Hospitals are in critical need of medical device solutions that deliver long-term fiscal and patient- focused value. SPS believes suppliers of healthcare products and services must deliver these cost saving solutions that the hospitals need without added risk to the patient. For this reason, SPS’s business serves a valuable purpose.

The FDA has made a regulatory decision to limit the tracking, registration and listing requirements for distributors of PMDs.

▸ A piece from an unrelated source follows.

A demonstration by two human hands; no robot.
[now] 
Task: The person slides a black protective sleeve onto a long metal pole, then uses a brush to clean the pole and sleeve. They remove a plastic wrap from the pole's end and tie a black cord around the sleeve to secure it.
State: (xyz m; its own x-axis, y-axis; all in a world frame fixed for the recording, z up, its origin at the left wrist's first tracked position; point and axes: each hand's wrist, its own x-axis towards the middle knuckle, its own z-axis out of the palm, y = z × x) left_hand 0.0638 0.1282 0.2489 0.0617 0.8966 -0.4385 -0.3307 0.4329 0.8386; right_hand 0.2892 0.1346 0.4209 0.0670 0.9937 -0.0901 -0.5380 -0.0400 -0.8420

As a result, SPS institutes a compliance program that includes specific purchasing and quality control protocols. The program was designed to eliminate or significantly reduce the likelihood that SPS could unintentionally purchase products from a seller that could not demonstrate its legitimate ownership. SPS only purchases inventory from licensed facilities, including hospitals, surgery centers, and medical device distributors. The purchasing protocols include the following: (i) restrictions on eligible vendors; (ii) required paperwork for all transactions including purchase order, invoice and bill of sale; (iii) restrictions as to payment method and; (iv) quality systems procedures to ensure the maintenance of safety and efficacy upon receipt, storage and distribution.

In addition, SPS operates as a viable enterprise that has established stringent quality control systems and technology to assure product integrity and accuracy. The company’s facility is a climate controlled, hygienic warehouse equipped with backup generators and 24-hour video / security surveillance. SPS strives to provide the best possible service through advanced inventory tracking software that resides on enterprise-class servers in an offsite data center where data is backed up daily. Moreover, the SPS staff exudes a level of professionalism and personal attention rarely found in today’s healthcare distributor environment. SPS distributes inventory of surgical disposables to health systems, community hospitals, rural hospitals, as well as ambulatory and same-day surgery centers on a daily basis that trust in the quality of product provided. The staff at SPS is always available to accommodate tours of our facility upon request.

Processes

Selling Protocols

SPS enforces the following “Selling Protocols” to ensure the safety and efficacy of secondary market PMDs in an unregulated market:

  • The customer must be a person or entity with authority to own the merchandise – pursuant to Title 21, United States Code.

    1. The customer may be a provider of medical services (ex. hospital, clinic, surgical center).

    2. If the customer is a remanufacturer of the PMDs, SPS obtains the customer’s FDA registration number.

    3. If the customer is a repackager, SPS obtains the customer’s FDA registration number.

    4. SPS does not sell any merchandise to a manufacturer’s representative/agent.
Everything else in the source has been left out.